What a mess it is across Europe. :(
 
Blimey, for once the UK is 'currently' doing OK compared to those others, France & Italy have fairly similiar populations to the UK, Spain is over 20m less, adjust that for population, and Spain would be way up.

What a mess it is across Europe. :(

And now New York isn't messing around keeping schools open when strong measures seem pertinent!

 
Anyone got access to the Times story about Covid having been in Italy since September ‘19? I can only see the headline.

Sorry, no, but there's some grim posts updating about the situation on this page of the Italy thread -

 
Anyone got access to the Times story about Covid having been in Italy since September ‘19? I can only see the headline.

Not the times article, but the journal article is here

The % of positive cases in September 2019 of those sampled is rather high (14%), which might suggest some sort of laboratory contamination, rather than being real. On the other hand this wasn't a random sample, but from people participating in a lung cancer trial presumably spending quite a bit of time in hospitals, so it could have coincided with an early cluster.
 
Blimey, for once the UK is 'currently' doing OK compared to those others, France & Italy have fairly similiar populations to the UK, Spain is over 20m less, adjust that for population, and Spain would be way up.

What a mess it is across Europe. :(
I’ve read several articles this week on comparisons with other countries . I always thought the R rate was key but these articles deal in total numbers / deaths and then infections/ deaths per thousand . What’s the best measurement?
 
Not the times article, but the journal article is here

The % of positive cases in September 2019 of those sampled is rather high (14%), which might suggest some sort of laboratory contamination, rather than being real. On the other hand this wasn't a random sample, but from people participating in a lung cancer trial presumably spending quite a bit of time in hospitals, so it could have coincided with an early cluster.
That study reports that 11.6% (111 out of 959) of the samples tested positive for antibodies against SARS-CoV-2 (not 14%). Samples were collected between September 2019 and February 2020.

The 14% figure they mention is the percentage of samples collected in September 2019 that tested positive (23/162). For October, the figure was 16.3% (27/166).

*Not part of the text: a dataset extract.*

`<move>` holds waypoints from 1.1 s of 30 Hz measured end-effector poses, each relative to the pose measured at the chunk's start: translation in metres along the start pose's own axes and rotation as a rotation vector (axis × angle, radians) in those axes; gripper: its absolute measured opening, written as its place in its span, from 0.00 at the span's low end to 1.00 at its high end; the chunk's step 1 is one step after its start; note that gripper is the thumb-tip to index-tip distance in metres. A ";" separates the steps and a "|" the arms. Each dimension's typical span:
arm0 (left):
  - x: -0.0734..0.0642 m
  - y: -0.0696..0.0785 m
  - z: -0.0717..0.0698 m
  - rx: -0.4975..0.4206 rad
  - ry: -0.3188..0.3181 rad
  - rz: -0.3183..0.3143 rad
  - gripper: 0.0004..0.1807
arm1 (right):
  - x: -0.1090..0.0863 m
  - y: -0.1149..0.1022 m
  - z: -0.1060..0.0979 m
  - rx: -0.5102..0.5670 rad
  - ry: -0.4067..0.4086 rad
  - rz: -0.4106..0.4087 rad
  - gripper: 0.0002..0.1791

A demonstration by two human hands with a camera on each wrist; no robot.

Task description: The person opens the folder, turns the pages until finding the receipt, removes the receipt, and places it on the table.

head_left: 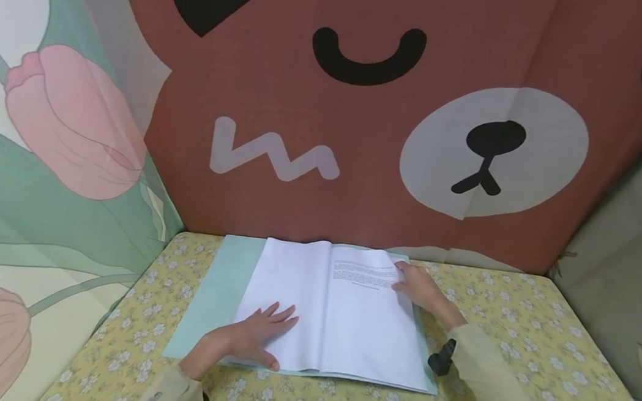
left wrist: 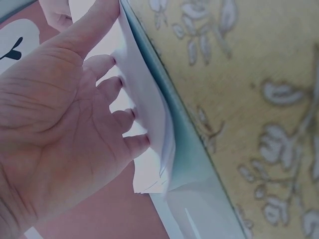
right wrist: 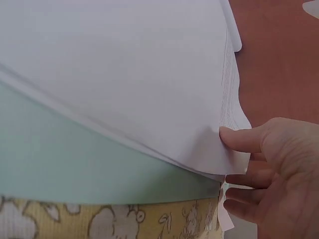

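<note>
A booklet with a pale green cover [head_left: 207,298] lies spread on the table. Its left page [head_left: 289,272] is blank, while the right page [head_left: 370,332] carries a short block of printed text near the top. My left hand [head_left: 252,337] rests with fingers spread on the lower part of the left page; the left wrist view shows its fingertips [left wrist: 137,144] against the white sheets. At the upper right corner, my right hand [head_left: 420,287] pinches the page. In the right wrist view its thumb [right wrist: 241,139] lies on top, with the other fingers at and below the paper's edge.
A yellow flowered cloth [head_left: 510,353] covers the table. Close behind the booklet stands a reddish-brown backdrop [head_left: 276,204] with a bear's face. Flower-printed fabric [head_left: 77,118] hangs at the left, and another panel [head_left: 628,231] closes the right side.
</note>
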State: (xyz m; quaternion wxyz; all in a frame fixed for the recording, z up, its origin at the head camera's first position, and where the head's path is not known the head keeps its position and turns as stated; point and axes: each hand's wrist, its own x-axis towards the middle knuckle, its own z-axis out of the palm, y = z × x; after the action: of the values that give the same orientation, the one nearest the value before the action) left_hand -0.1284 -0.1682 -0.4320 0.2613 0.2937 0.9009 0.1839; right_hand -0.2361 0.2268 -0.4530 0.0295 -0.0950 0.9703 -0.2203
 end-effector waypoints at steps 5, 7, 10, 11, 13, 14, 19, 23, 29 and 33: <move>0.000 -0.001 0.000 0.004 0.004 0.002 0.56 | -0.001 -0.007 -0.003 0.064 0.047 0.066 0.29; 0.000 -0.001 0.000 0.008 0.007 0.003 0.56 | 0.000 -0.009 -0.004 0.107 0.094 0.057 0.27; -0.001 -0.001 0.000 0.007 0.009 0.005 0.56 | 0.000 -0.011 -0.007 0.176 0.196 0.005 0.22; -0.001 -0.001 0.000 0.004 0.010 0.005 0.56 | 0.000 -0.012 -0.008 0.203 0.234 -0.014 0.21; -0.001 -0.001 0.000 0.001 0.011 0.009 0.56 | -0.001 -0.013 -0.010 0.252 0.310 -0.042 0.19; -0.001 -0.001 0.000 0.001 0.011 0.012 0.56 | -0.001 -0.015 -0.012 0.276 0.339 -0.049 0.19; -0.001 0.000 -0.001 0.003 0.012 0.019 0.56 | -0.003 -0.024 -0.019 0.392 0.405 -0.003 0.15; -0.002 0.003 -0.003 -0.011 0.014 0.010 0.55 | -0.004 -0.031 -0.023 0.469 0.411 0.069 0.13; -0.002 0.005 -0.002 -0.002 0.017 0.012 0.55 | -0.006 -0.045 -0.030 0.671 0.362 0.142 0.18; -0.003 0.006 -0.002 -0.003 0.021 0.013 0.55 | -0.004 -0.053 -0.034 0.770 0.282 0.169 0.20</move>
State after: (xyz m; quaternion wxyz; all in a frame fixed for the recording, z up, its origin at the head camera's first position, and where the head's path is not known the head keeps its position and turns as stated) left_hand -0.1252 -0.1658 -0.4270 0.2510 0.2971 0.9014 0.1902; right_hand -0.2260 0.1949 -0.3990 -0.0521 0.0338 0.8160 -0.5747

Their results are supported by other studies they mention, e.g. finding evidence of the virus in sewage samples from Milan and Turin in December 2019. I don't think there's any suggestion of lab contamination (but I've never done that kind of lab work, so I don't know how often that's likely to be a significant factor).
 
Blimey, for once the UK is 'currently' doing OK compared to those others, France & Italy have fairly similiar populations to the UK, Spain is over 20m less, adjust that for population, and Spain would be way up.

What a mess it is across Europe. :(
One caveat there. There are clearly differences in counting methods. France recorded far more hospitalisations than the UK in the first wave but significantly fewer deaths, for instance. I know Wales records hospitalistations differently from England, leading to higher apparent numbers for Wales. I suspect something similar is going on when comparing countries across Europe.
 
I’ve read several articles this week on comparisons with other countries . I always thought the R rate was key but these articles deal in total numbers / deaths and then infections/ deaths per thousand . What’s the best measurement?
The very best measurement, which has the most time lag on it, is excess deaths. That's the real story. It avoids arguments about dying 'with covid' or 'of covid', it avoids differences in recording (Russia, for instance, excludes some deaths that others include; Belgium tends to include every possible and probable as well as certainties), and it captures the full toll taken by lockdowns, etc.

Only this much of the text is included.